<<<<

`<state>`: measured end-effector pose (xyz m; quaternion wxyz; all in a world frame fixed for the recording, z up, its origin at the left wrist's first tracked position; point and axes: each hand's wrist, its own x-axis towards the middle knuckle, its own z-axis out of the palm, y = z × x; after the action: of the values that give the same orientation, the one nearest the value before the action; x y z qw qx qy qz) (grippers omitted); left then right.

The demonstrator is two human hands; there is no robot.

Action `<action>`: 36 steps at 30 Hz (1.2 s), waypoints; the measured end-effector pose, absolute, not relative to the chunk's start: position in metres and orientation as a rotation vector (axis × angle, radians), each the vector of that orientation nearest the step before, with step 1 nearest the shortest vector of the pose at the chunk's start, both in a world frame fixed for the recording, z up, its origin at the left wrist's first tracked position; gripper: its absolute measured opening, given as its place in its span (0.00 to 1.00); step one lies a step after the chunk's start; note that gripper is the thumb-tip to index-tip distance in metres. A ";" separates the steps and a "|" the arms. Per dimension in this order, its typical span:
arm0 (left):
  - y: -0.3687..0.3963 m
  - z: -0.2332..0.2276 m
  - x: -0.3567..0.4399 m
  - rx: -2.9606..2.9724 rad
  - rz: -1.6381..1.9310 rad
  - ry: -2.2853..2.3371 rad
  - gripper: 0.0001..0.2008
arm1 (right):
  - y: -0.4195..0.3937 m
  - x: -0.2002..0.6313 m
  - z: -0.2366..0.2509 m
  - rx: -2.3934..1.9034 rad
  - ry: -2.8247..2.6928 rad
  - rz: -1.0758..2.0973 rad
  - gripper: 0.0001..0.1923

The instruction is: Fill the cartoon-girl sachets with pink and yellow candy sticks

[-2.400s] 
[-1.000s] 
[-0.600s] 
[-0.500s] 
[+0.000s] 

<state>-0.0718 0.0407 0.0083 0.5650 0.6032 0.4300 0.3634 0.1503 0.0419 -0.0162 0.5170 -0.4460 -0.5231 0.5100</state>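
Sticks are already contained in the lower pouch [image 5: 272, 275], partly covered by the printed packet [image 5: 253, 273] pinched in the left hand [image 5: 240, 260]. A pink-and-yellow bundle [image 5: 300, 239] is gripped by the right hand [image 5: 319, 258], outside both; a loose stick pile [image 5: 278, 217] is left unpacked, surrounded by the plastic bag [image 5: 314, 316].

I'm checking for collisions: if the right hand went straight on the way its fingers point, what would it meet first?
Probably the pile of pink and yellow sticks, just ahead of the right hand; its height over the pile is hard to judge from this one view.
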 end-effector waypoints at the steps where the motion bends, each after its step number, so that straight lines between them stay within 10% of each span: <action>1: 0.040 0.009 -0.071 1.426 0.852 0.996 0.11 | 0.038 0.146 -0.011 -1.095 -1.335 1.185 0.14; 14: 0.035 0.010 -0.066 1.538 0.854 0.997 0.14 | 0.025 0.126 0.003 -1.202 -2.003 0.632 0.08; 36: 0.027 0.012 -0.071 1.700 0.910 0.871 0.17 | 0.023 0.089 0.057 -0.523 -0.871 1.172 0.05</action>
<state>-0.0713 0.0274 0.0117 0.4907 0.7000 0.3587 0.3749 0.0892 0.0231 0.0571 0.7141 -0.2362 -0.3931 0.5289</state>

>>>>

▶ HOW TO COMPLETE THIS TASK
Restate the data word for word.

▶ TASK OUTPUT
`<state>`: measured end-effector pose (xyz m; quaternion wxyz; all in a world frame fixed for the recording, z up, its origin at the left wrist's first tracked position; point and axes: each hand's wrist, its own x-axis towards the middle knuckle, its own z-axis out of the palm, y = z × x; after the action: of the values that give the same orientation, the one nearest the value before the action; x y z qw qx qy qz) (grippers omitted); left then right.

The demonstrator is two human hands; there is no robot.

Action `<action>`: 36 steps at 30 Hz (1.2 s), waypoints; the measured end-effector pose, absolute, not relative to the chunk's start: position in metres and orientation as a rotation vector (axis × angle, radians), each the vector of that orientation nearest the step before, with step 1 nearest the shortest vector of the pose at the chunk's start, both in a world frame fixed for the recording, z up, its origin at the left wrist's first tracked position; gripper: its absolute measured opening, given as its place in its span (0.00 to 1.00); step one lies a step after the chunk's start; note that gripper is the thumb-tip to index-tip distance in metres. A ";" separates the steps and a "|" the arms. Per dimension in this order, its typical span:
arm0 (left):
  - y: -0.3687..0.3963 m
  - z: -0.2332..0.2276 m
  - x: -0.3567..0.4399 m
  - rx: -2.9606..2.9724 rad
  - rz: -1.6381..1.9310 rad
  - ry: -2.2853..2.3371 rad
  - gripper: 0.0001..0.2008
arm1 (right):
  - y: -0.4195..0.3937 m
  - x: -0.2002..0.6313 m
  - z: -0.2366..0.2509 m
  - rx: -2.3934..1.9034 rad
  - ry: -2.8247..2.6928 rad
  - rz: -1.0758..2.0973 rad
  - gripper: 0.0001..0.1923

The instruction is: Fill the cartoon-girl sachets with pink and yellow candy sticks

[-2.400s] 
[-1.000s] 
[-0.600s] 
[-0.500s] 
[+0.000s] 

<state>-0.0718 0.0407 0.0083 0.5650 0.6032 0.4300 0.3634 0.1503 0.0419 -0.0162 0.5170 -0.4460 -0.5231 0.5100</state>
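Sticks are already contained in the lower pouch [image 5: 272, 275], partly covered by the printed packet [image 5: 253, 273] pinched in the left hand [image 5: 240, 260]. A pink-and-yellow bundle [image 5: 300, 239] is gripped by the right hand [image 5: 319, 258], outside both; a loose stick pile [image 5: 278, 217] is left unpacked, surrounded by the plastic bag [image 5: 314, 316].

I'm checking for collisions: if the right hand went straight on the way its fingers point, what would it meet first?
Probably the pile of pink and yellow sticks, just ahead of the right hand; its height over the pile is hard to judge from this one view.
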 end-effector waypoints at the steps where the motion bends, each after its step number, so that straight lines between them stay within 10% of each span: <action>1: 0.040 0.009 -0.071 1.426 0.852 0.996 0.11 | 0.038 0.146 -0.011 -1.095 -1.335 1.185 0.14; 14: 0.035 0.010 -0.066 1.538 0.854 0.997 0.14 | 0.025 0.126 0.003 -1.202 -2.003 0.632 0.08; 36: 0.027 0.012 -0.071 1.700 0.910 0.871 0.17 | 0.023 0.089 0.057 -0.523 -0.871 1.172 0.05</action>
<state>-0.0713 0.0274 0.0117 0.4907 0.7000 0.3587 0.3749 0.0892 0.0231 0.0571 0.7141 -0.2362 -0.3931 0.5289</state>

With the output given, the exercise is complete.